**What to produce:** Leave the pictures out. Return the rest of the listing below exactly.

**Information provided:**
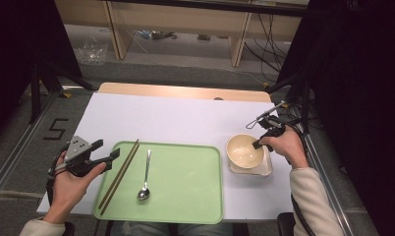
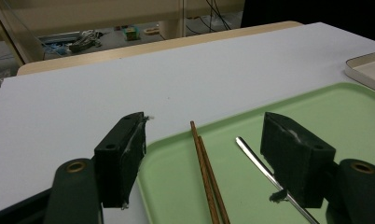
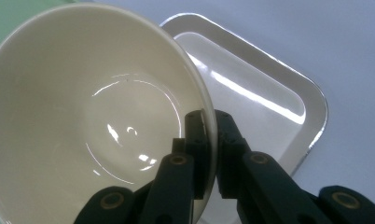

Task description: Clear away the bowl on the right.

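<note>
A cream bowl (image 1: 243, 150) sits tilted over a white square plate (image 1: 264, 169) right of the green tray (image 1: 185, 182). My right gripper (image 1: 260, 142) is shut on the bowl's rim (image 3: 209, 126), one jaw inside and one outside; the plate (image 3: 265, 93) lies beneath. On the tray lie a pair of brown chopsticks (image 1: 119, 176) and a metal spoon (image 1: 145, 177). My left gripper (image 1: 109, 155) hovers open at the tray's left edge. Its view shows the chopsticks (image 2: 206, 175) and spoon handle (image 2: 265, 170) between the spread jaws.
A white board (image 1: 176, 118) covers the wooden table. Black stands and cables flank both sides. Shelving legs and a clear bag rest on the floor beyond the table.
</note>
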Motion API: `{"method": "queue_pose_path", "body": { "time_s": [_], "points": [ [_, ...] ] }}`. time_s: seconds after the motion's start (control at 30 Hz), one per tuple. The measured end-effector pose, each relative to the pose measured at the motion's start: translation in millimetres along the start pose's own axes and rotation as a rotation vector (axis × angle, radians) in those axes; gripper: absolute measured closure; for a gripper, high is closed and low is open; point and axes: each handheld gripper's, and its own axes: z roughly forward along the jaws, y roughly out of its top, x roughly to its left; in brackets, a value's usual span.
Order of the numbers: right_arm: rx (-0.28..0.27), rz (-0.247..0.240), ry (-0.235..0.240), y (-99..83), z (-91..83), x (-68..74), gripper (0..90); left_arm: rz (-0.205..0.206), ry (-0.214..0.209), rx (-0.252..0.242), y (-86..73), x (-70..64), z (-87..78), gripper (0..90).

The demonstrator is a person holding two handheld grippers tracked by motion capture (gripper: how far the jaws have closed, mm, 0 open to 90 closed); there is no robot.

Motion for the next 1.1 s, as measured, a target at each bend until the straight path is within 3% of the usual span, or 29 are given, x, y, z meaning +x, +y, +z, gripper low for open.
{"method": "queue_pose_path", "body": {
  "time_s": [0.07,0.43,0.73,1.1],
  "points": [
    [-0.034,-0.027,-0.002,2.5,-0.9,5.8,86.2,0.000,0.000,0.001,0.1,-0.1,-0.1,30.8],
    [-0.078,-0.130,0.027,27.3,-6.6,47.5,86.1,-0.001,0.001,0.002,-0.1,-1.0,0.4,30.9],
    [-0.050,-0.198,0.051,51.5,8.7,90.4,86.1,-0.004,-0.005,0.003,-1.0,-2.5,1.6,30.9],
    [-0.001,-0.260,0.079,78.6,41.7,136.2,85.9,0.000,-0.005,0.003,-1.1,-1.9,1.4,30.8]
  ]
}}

**Answer for the task:**
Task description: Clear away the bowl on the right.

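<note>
A cream bowl (image 1: 243, 150) sits tilted over a white square plate (image 1: 264, 169) right of the green tray (image 1: 185, 182). My right gripper (image 1: 260, 142) is shut on the bowl's rim (image 3: 209, 126), one jaw inside and one outside; the plate (image 3: 265, 93) lies beneath. On the tray lie a pair of brown chopsticks (image 1: 119, 176) and a metal spoon (image 1: 145, 177). My left gripper (image 1: 109, 155) hovers open at the tray's left edge. Its view shows the chopsticks (image 2: 206, 175) and spoon handle (image 2: 265, 170) between the spread jaws.
A white board (image 1: 176, 118) covers the wooden table. Black stands and cables flank both sides. Shelving legs and a clear bag rest on the floor beyond the table.
</note>
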Motion API: `{"method": "queue_pose_path", "body": { "time_s": [_], "points": [ [_, ...] ] }}`. time_s: seconds after the motion's start (control at 30 Hz), one per tuple. The measured end-effector pose, each relative to the pose measured at the motion's start: translation in millimetres along the start pose's own axes and rotation as a rotation vector (axis × angle, radians) in those axes; gripper: absolute measured closure; for a gripper, high is closed and low is open; point and axes: each handheld gripper's, and its own axes: z roughly forward along the jaws, y roughly out of its top, x roughly to its left; in brackets, a value's usual span.
Order of the numbers: right_arm: rx (-0.28..0.27), rz (-0.247..0.240), ry (-0.235..0.240), y (-99..83), z (-91..83), x (-68..74), gripper (0..90); left_arm: rz (-0.205..0.206), ry (-0.214..0.209), rx (-0.252..0.242), y (-86..73), x (-70..64), z (-87..78), gripper (0..90).

The demonstrator is a person holding two handheld grippers tracked by motion capture (gripper: how far the jaws have closed, mm, 0 open to 90 closed); there is no robot.

Motion for the next 1.1 s, as measured, a target at each bend until the straight path is within 3% of the usual span, or 29 are given, x, y, z meaning +x, +y, +z, gripper low for open.
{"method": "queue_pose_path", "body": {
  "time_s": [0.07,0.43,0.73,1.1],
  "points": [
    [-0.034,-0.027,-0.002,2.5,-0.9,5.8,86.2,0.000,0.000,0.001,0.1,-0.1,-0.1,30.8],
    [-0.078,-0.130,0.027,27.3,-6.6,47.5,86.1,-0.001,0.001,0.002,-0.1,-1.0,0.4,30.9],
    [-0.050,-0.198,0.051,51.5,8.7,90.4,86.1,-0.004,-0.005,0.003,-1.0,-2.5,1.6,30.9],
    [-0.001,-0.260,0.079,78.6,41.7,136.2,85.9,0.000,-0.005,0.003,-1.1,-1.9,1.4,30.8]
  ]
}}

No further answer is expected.